→ PROBLEM
Word for word, restate the lines of the data from the first through the one containing "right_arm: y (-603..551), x", and nothing else.

(EXERCISE DATA Opens)

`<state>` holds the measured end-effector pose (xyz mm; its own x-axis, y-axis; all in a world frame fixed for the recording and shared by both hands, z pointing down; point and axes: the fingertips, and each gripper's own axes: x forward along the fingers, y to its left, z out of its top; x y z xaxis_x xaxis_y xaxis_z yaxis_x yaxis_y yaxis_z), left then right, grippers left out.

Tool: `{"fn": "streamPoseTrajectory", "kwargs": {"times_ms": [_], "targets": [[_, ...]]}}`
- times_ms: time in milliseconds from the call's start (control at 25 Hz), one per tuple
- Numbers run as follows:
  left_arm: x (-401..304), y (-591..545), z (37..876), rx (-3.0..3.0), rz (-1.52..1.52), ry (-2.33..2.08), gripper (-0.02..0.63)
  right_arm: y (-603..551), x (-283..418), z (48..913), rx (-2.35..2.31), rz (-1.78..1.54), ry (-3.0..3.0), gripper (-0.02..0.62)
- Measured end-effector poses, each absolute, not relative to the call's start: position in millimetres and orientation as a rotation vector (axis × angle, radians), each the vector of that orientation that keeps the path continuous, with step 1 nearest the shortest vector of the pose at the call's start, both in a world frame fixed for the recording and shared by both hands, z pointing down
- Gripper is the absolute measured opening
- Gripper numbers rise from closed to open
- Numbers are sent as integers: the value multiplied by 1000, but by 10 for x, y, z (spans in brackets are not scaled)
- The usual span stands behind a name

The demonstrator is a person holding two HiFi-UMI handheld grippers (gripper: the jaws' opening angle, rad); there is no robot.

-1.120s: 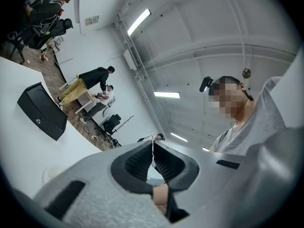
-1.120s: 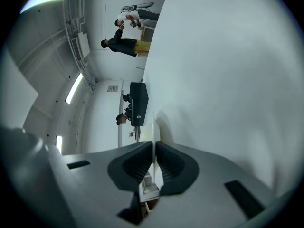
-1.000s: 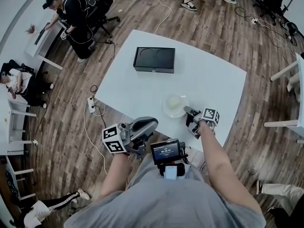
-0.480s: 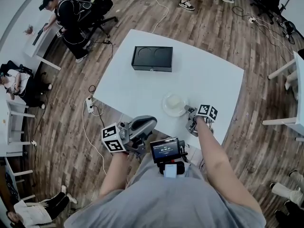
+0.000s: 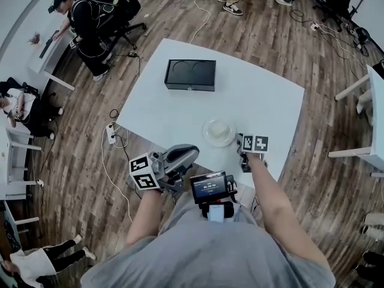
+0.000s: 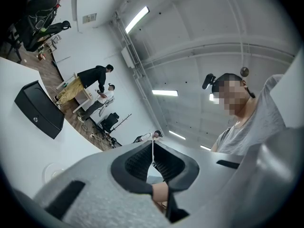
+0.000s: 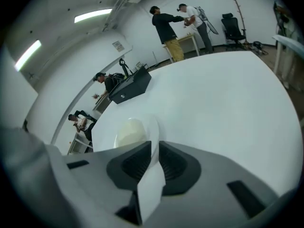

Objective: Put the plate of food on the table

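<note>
Where the plate (image 5: 219, 132) lies: over the near right part of the table (image 5: 264, 95), close to its front edge; whether its base rests on the top or hangs just above it cannot be told.
Food (image 5: 220, 129): one pale mound in the plate's middle.
Right gripper (image 5: 243, 144): at the plate's right rim, reaching in from the near side, with its marker cube toward the person.
Right fingers (image 7: 135, 164): closed on the plate's thin white rim, which stands edge-on between the two dark pads.
Left gripper (image 5: 191, 153): off the table, just in front of its near edge and well apart from the plate.
Left fingers (image 6: 138, 161): pressed together tip to tip with nothing between them, aimed up toward the ceiling.
Box (image 5: 191, 74): black and flat, with two round hollows in its top, on the table's far left part, well apart from the plate.
Screen (image 5: 209, 190): small and lit, at the person's chest between the two arms.
Floor (image 5: 78, 161): wood planks, with a power strip (image 5: 111, 134) and its cable lying left of the table.
People: one in dark clothes (image 5: 90, 17) bends over a desk at the far left.
</note>
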<state>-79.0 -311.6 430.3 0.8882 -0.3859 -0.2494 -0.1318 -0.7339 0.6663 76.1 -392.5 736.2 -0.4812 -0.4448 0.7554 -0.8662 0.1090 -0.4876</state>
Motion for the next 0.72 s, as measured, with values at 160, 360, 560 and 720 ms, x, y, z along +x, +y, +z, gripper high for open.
{"fn": "streamPoseTrajectory", "kwargs": {"times_ms": [160,360,560,720], "targets": [[-795,-3132,4318,2380,-484,-368,21,-3908,745,7206,1238,1234,-2041,46],[-755,-3156,4376,2383,-469,-393,21,-3848,689,6989,1140,1108,-2181,44],[-746,-3128,4401,2384,-452,-405,21,-3678,508,6583,997,876,-2389,44],[-694,-3071,4392,2396,-434,-406,21,-3456,481,6356,915,719,-2463,44]]}}
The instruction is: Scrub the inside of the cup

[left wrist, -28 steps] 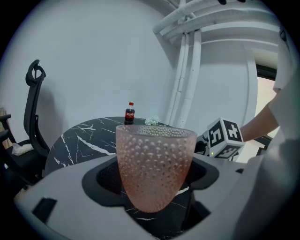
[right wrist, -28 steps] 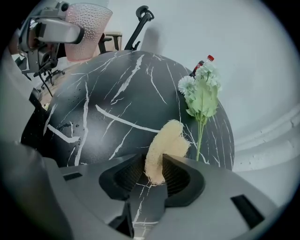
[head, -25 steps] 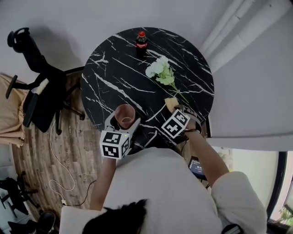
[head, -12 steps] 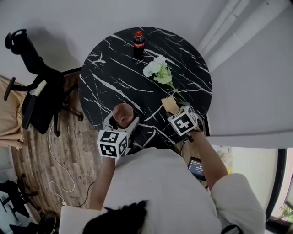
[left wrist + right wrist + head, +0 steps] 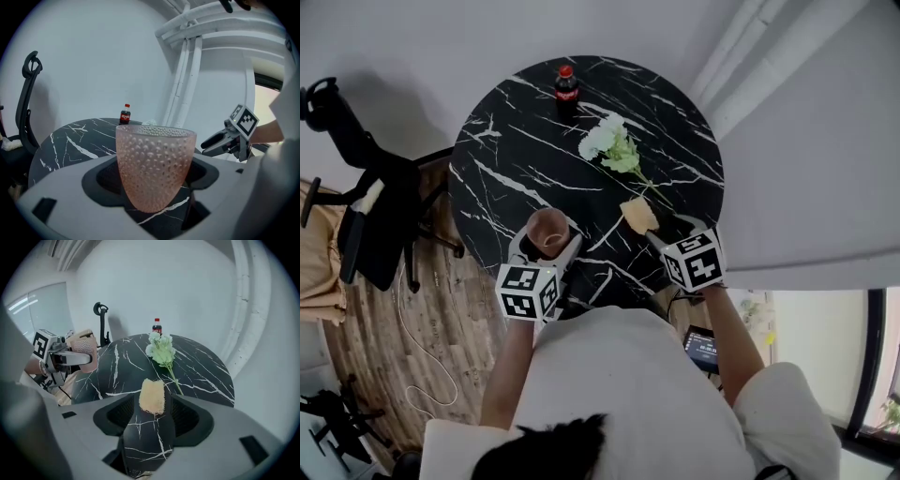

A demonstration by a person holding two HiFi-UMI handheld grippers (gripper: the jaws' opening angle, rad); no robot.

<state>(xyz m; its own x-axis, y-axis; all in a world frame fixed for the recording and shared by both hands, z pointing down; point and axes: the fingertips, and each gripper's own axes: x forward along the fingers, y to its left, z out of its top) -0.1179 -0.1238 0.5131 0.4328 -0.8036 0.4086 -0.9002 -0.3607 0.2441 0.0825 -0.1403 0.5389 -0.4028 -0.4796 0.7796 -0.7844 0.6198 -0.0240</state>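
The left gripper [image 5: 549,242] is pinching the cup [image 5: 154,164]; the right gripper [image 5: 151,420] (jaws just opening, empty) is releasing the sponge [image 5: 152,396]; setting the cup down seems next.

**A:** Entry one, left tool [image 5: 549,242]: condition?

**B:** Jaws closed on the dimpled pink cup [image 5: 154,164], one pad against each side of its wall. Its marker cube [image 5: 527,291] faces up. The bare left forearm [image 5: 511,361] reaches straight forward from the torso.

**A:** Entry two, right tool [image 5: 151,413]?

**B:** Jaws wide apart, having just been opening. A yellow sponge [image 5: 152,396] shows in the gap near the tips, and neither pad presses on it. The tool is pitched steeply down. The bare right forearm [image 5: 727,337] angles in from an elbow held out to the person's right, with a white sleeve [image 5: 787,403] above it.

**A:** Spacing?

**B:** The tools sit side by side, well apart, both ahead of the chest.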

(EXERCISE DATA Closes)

→ REPLY TO THE TASK
`<state>` holds the measured end-effector pose (xyz mm; its own x-axis, y-axis; all in a world frame fixed for the recording and shared by both hands, z pointing down; point and axes: the fingertips, and each gripper's own axes: x forward along the fingers, y to its left, z out of its top; x y z xaxis_x xaxis_y xaxis_z yaxis_x yaxis_y yaxis_z), left then right, grippers left out.

Tool: `{"fn": "streamPoseTrajectory", "kwargs": {"times_ms": [_], "targets": [[_, ...]]}}`
- times_ms: time in milliseconds from the call's start (control at 25 Hz), one per tuple
- Numbers run as follows:
  left_arm: x (-401..304), y (-591..545), z (37..876), rx (-3.0..3.0), rz (-1.52..1.52), ry (-2.33..2.08), gripper (-0.02..0.63)
  right_arm: y (-603..551), x (-283..418), z (48..913), rx (-2.35..2.31), rz (-1.78..1.54), ry (-3.0..3.0), gripper (-0.02..0.62)

No more output is expected for this exercise.